Business
Association Discredits Ports Concessioning Regime
The International Freight Forwarders Association (IFFA) has lamented over the undue hardship facing importers and freight forwarders in the country under the ports concessioning regime at the nations seaports.
A member of the Association, Nze Ibe Igwe who decried the situation in an interview with The Tide at the Port Harcourt port complex on Monday, said that the Federal Government believes that the concessining of ports is a pragmatic step towards funding permanent solution to the multiple problems facing the maritime industry, especially in the area of cargo clearing, but that the exercise has rather brought undue hardship for importers and freight forwarders.
Igwe who is also the Chief Executive Officer (CEO) of WEB freight forwarders (Nig.) Limited noted that although the Nigerian Ports Authority era had its own challenges, the idea of concessioning the port to private companies has brought untold hardship to importers, so that the problems of the port under NPA have become a child’s play.

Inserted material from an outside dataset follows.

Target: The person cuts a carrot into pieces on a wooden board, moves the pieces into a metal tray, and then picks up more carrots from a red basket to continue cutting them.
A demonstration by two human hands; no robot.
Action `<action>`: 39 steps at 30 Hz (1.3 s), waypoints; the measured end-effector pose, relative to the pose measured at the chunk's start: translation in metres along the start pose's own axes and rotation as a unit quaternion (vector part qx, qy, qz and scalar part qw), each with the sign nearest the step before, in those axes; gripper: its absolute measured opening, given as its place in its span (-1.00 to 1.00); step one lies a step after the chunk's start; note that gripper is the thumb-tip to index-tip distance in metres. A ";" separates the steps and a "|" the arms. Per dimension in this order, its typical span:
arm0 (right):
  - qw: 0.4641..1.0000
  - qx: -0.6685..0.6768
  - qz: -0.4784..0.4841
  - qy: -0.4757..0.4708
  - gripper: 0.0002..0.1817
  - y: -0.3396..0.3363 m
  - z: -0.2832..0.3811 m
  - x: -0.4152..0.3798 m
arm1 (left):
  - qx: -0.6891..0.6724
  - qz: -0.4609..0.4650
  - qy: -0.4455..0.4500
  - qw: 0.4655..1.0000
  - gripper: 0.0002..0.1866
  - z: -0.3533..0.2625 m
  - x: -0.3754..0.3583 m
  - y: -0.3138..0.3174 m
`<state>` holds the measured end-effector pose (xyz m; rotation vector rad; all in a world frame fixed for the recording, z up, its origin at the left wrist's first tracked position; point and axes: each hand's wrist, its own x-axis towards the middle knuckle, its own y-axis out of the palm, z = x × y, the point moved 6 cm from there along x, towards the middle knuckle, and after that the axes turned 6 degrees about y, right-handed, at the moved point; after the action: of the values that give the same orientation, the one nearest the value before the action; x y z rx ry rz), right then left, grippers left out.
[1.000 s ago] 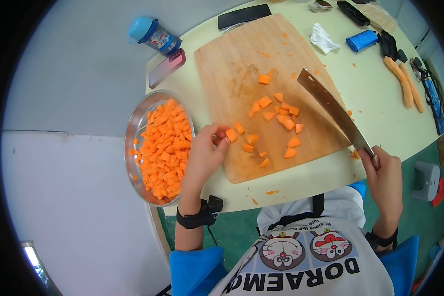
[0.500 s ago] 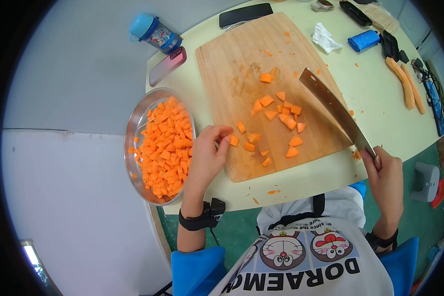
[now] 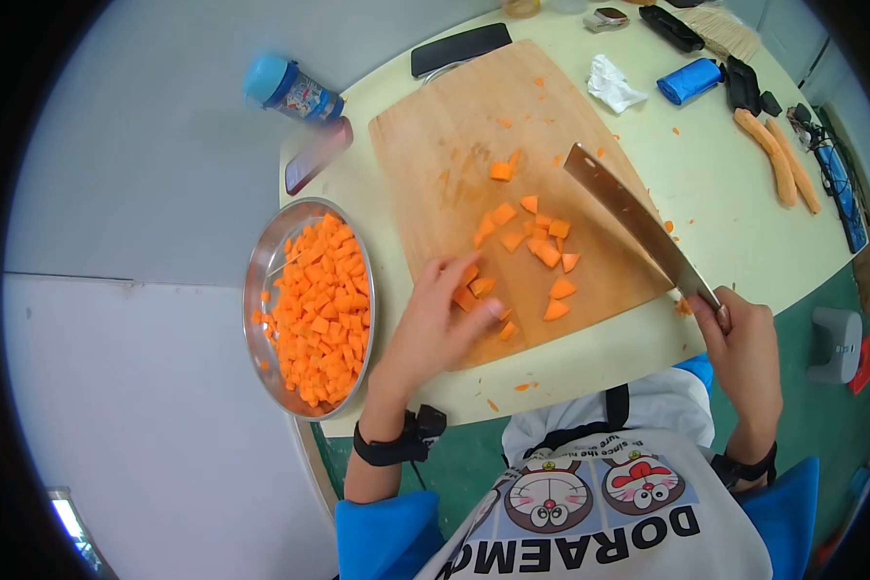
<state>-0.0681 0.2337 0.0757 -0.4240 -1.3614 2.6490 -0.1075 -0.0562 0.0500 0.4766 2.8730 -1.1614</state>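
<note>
Our left hand [image 3: 430, 324] has moved inward, grip spread around loose orange carrot chunks [image 3: 483, 287], putting several within reach; our right hand [image 3: 747, 343] clamps its grip on a long steel cleaver [image 3: 638, 217].

- Carrot pieces [image 3: 548, 253]: bright orange.
- Cutting board [image 3: 435, 145]: light tan, with orange-brown stains.
- Bowl [image 3: 252, 338]: silvery.
- Knife [image 3: 638, 224]: grey-brown blade.
- Counter [image 3: 735, 251]: pale yellow-green.
- Bottle [image 3: 302, 95]: blue, patterned, with a lighter blue cap.
- Garment [image 3: 594, 512]: white, printed with cartoon faces, red details and black lettering.
- Sleeves [image 3: 387, 532]: plain blue.
- Floor [image 3: 793, 406]: green.
</note>
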 end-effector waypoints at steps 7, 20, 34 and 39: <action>1.000 -0.009 -0.001 -0.028 -0.70 -0.003 0.002 0.003 | 0.252 -0.070 0.132 0.956 -0.32 -0.019 -0.012 0.032; 0.982 0.143 0.108 -0.058 -0.63 -0.009 -0.016 0.022 | 0.230 -0.106 0.167 0.953 -0.79 -0.015 -0.011 0.028; 0.836 0.459 0.245 0.174 -0.71 0.062 -0.039 -0.033 | -0.008 -0.172 0.111 0.979 -0.62 -0.011 0.048 -0.014; 0.800 0.510 0.246 0.199 -0.75 0.079 -0.037 -0.045 | -0.076 -0.215 0.147 0.962 -0.56 0.005 0.051 0.022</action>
<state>-0.0128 0.2054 0.0000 -1.1450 0.4222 2.8976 -0.1506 -0.0305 0.0260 0.0115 3.4122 -0.9587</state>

Today, he said, both shipping companies and terminal operators have taken importers and their agents for granted, saying that it has become a crime to import goods through the Nigerian ports. “First of all, terminal operators lack bays for dropping containers, thus causing block-stocks. Ordinarily, stakeholders would have accepted this ugly situation if not that both shipping companies and terminal operators are both collecting rents and demurrages from us for their delivery inefficiency on imported goods.
“Under NPA, bonded terminals were fed with containers, thereby creating spaces in the terminal for both containers laden with goods and the empty ones. Today, the reverse is the case. Now the problem is that trucks laden with empty containers litter everywhere.
He further explained that clearing agents spend days to obtain shipping company and terminal operators Debit Note and equally spend days to obtain release after payments have been made, regretting that both shipping companies and terminal operators charges are so exorbitant.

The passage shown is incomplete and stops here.